In 1939, plain-clothed Germans visited Arzis to host youth games and dances in order to re-ignite and fan flames of German pride and hope in a future united Germany. Then in May 1940, Red Russians advanced into Arzis and subjected the gentle German population to physical and psychological abuse. During this period, a Russian officer usurped the Ziebart parlor, made it his headquarters, and demanded the then-fatherless Ziebart family to provide his meals. Comparing the bleak option of enduring growing Russian hostility to Hitler’s suspicious promises, 47-year-old Eva hurriedly loaded family and no more than 50 kilos of belongings—the family limit—into a crowded military truck destined for Germany. Eva’s two stepsons, intending to join the family later, remained behind to harvest Arzis crops.

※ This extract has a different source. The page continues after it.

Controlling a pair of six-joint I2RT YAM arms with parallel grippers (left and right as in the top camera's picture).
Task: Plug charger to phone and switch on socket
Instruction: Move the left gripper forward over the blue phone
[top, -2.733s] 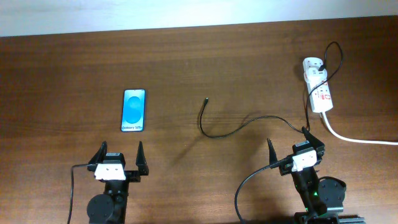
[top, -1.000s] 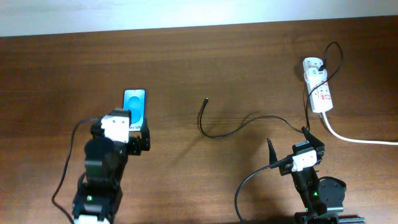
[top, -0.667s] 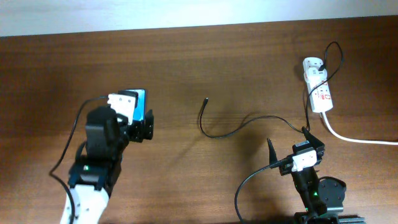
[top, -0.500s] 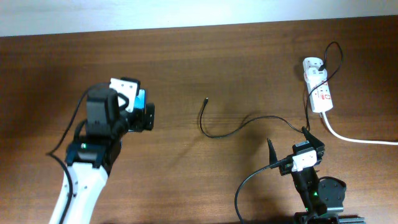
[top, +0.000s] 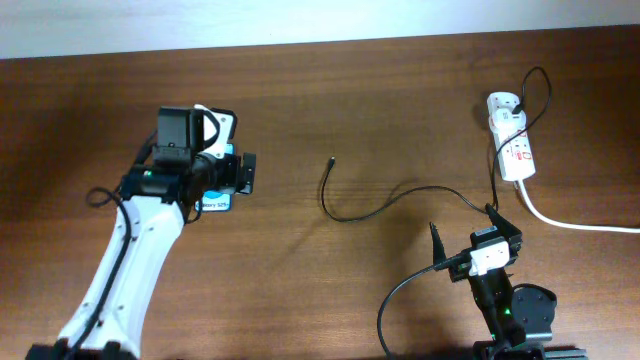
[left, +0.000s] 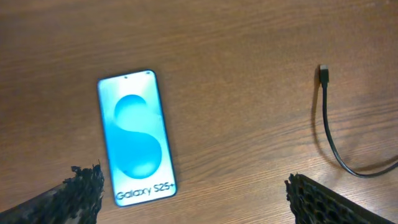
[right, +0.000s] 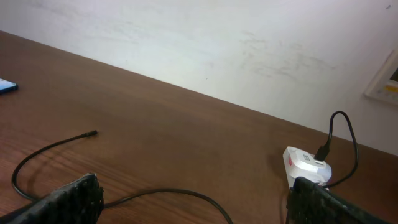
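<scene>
Overhead: we see L gripper (top: 224, 178) above the phone (top: 213, 203), R gripper (top: 465, 238) low nr table (top: 400, 90) edge. Charger (top: 360, 210) lies mid-table, plugged into socket (top: 510, 140) far right.
L wrist: fingers wide, phone flat below, charger tip apart.
R wrist: fingers wide, holding nothing.

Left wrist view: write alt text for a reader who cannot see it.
A phone with a lit blue screen lies flat on a wooden table, just ahead of the open left gripper. To its right, apart from it, lies the charger, a thin black cable, its plug tip free.
</scene>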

Arrival in Germany brought bitter disappointment and confirmation that Eva’s skepticism was justified. Hitler had not prepared accommodations for the thousands of returning Germans. The Ziebarts subsisted on diluted vegetable soup and stingily rationed food served to them in a squalid school house cum refugee camp for 450 individuals. Separated by only sheet draperies, multiple families cohabited the classrooms. All-night blackouts and split-second sprints to cellar air-raid shelters became daily events. Soon, all too clear was Hitler’s true motive: the sturdy, hard-working Germans were lured from Russia to further displace Polish families, revitalize neglected Polish farm soil, and feed the emerging Nazi army.

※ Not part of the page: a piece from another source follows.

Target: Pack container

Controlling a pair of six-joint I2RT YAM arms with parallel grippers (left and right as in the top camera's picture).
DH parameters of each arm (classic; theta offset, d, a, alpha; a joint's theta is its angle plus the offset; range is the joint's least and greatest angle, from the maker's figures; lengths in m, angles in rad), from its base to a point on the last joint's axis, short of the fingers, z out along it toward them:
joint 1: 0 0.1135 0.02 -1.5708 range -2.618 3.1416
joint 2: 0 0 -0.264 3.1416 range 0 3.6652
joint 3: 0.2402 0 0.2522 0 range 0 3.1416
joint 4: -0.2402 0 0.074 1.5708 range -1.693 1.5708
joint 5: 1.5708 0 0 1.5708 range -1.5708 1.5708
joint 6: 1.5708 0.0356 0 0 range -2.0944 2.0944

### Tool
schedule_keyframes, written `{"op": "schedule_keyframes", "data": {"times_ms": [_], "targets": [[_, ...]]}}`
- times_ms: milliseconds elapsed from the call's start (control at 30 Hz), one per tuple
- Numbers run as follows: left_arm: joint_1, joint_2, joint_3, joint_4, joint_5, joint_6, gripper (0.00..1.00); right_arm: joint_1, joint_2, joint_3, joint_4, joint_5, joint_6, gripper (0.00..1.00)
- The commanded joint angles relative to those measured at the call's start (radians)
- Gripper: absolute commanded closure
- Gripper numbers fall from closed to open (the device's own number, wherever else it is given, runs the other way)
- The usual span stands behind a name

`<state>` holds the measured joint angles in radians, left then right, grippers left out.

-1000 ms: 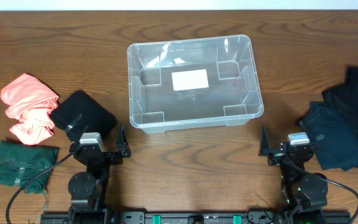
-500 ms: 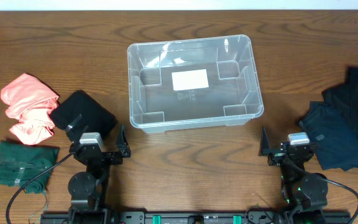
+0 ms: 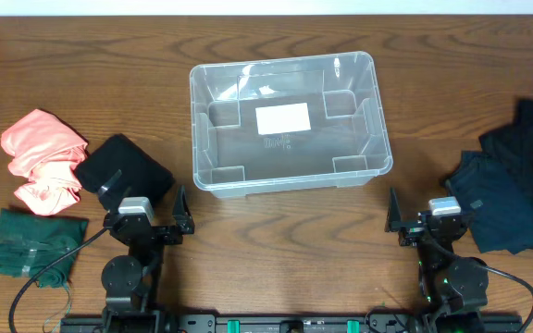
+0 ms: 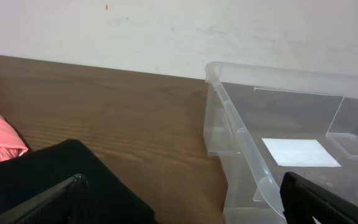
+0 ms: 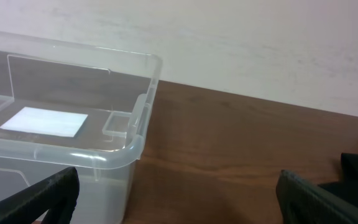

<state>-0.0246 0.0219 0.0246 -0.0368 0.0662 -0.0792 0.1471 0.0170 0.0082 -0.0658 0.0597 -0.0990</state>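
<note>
Since nothing's packed yet, here's the layout, big stuff first. The counter (image 3: 276, 250) is dark wood and carries everything. The container (image 3: 199, 139) sits in the middle toward the far side, empty, with a white label on its floor. It's well apart from both arms.

My read: it's a light, stiff-ish shell, thin clear plastic with slick walls, so it'll probably skate if I bump it or drop cloth against one side. If I need to steady or shift it, I'd pinch the rim near a rounded corner, where it should flex least. The smooth wall is a bad place to hold.

A dark clothes pile (image 3: 516, 180) lies off to the right. On the left there's a black cloth (image 3: 128, 171) just beside a pink one (image 3: 40, 157), with a green one (image 3: 35, 242) nearer me. All of it looks soft and floppy.

The left pincer (image 3: 146, 199) and right pincer (image 3: 430, 202) are both spread wide and holding nothing, parked on the near side of the container.
</note>
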Motion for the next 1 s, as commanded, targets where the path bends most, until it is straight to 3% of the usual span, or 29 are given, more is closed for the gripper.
{"op": "schedule_keyframes", "data": {"times_ms": [0, 200, 467, 800, 967], "targets": [[-0.005, 0.002, -0.020, -0.029, -0.009, -0.007, 0.02, -0.005, -0.004, -0.002, -0.005, -0.011, -0.004, 0.01], [-0.005, 0.002, 0.005, -0.039, 0.005, -0.058, 0.02, -0.005, -0.003, 0.007, -0.002, -0.026, 0.169, 0.01], [-0.005, 0.098, 0.345, -0.235, -0.003, -0.078, 0.02, -0.005, 0.078, 0.191, -0.032, 0.040, 0.118, 0.01], [-0.005, 0.705, 0.962, -0.767, -0.060, -0.072, 0.02, -0.024, 0.789, 0.782, -0.325, 0.082, 0.079, 0.01], [-0.005, 0.919, 1.135, -0.937, -0.060, -0.072, 0.02, -0.045, 1.143, 1.072, -0.558, 0.064, 0.076, 0.01]]}}
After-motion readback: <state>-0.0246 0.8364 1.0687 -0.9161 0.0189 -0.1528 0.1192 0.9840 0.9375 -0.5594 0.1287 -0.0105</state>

The Ziebarts dedicated two and a half years to breathing life into a listless Polish farm, only to realize that the ruthless Russians were about to disrupt their existence again. In the middle of the night, the family left their precious earthly possessions to embark upon the final, most life-threatening portion of their European journey. Permanently engraved upon Eva’s daughters’ memories are bone-rattling wagon rides through active war zones, clearing the end of bridges seconds before they were detonated, watching red Xs being swabbed onto family farm wagons—the silent signal of an agonizing and surely doomed return to Russia—and witnessing unspeakable atrocities committed against innocent men, women, and children.

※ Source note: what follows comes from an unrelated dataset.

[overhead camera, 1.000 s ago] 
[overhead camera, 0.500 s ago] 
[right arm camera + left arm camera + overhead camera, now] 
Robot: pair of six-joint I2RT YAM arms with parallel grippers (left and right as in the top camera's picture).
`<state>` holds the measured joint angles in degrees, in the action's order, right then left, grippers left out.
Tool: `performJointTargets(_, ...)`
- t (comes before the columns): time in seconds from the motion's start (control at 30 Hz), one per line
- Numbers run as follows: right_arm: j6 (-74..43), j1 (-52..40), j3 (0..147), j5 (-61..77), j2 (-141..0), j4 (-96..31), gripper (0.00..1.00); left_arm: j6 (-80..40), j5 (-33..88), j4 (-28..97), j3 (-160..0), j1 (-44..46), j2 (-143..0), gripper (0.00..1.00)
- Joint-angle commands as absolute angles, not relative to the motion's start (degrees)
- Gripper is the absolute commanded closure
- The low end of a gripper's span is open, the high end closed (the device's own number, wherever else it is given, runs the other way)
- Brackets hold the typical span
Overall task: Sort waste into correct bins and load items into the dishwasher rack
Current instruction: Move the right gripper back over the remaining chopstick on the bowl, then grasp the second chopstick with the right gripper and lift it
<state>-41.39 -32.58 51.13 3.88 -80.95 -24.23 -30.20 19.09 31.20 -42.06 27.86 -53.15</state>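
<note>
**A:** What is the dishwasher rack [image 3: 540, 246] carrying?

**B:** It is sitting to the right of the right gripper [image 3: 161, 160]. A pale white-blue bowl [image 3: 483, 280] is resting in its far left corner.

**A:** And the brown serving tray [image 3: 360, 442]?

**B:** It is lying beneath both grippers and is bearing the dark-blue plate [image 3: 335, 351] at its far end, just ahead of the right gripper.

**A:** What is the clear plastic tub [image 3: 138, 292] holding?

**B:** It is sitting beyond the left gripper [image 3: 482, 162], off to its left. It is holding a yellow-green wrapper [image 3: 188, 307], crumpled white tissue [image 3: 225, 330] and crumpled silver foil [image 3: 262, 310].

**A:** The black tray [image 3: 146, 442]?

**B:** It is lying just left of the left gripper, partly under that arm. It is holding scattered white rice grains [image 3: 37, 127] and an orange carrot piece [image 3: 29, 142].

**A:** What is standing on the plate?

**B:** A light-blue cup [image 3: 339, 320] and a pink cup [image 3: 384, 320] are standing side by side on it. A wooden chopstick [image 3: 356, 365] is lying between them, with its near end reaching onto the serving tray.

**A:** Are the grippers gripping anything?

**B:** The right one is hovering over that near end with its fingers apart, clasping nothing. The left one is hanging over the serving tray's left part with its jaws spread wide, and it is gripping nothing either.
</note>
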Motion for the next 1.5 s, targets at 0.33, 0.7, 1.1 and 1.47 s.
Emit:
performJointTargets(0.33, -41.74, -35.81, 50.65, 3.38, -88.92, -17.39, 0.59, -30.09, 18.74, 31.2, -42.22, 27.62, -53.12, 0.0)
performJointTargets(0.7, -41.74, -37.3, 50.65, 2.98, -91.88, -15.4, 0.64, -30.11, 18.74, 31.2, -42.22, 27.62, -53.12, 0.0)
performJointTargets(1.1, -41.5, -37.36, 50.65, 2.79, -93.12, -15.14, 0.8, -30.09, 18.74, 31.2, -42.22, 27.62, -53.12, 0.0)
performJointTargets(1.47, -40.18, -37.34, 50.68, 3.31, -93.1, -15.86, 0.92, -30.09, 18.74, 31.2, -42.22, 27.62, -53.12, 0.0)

The Ziebart family survived all this only to face an uncertain future in the American zone when a final miracle materialized. Already living in the United States, Eva’s sister Katherine offered to host the Ziebarts’ emigration to America. In 1949, with only a single $100 bill and their clothes, the Ziebarts arrived in New York, exhausted, tearful, but profoundly grateful to be alive together.
Were Eva’s victories a result of keen human intuition or divine intervention? Each reader must decide. Regardless, everyone will leave the final page of The Last Bridge feeling undeniably uplifted and much better informed of this infrequently detailed and often misrepresented piece of World War II history.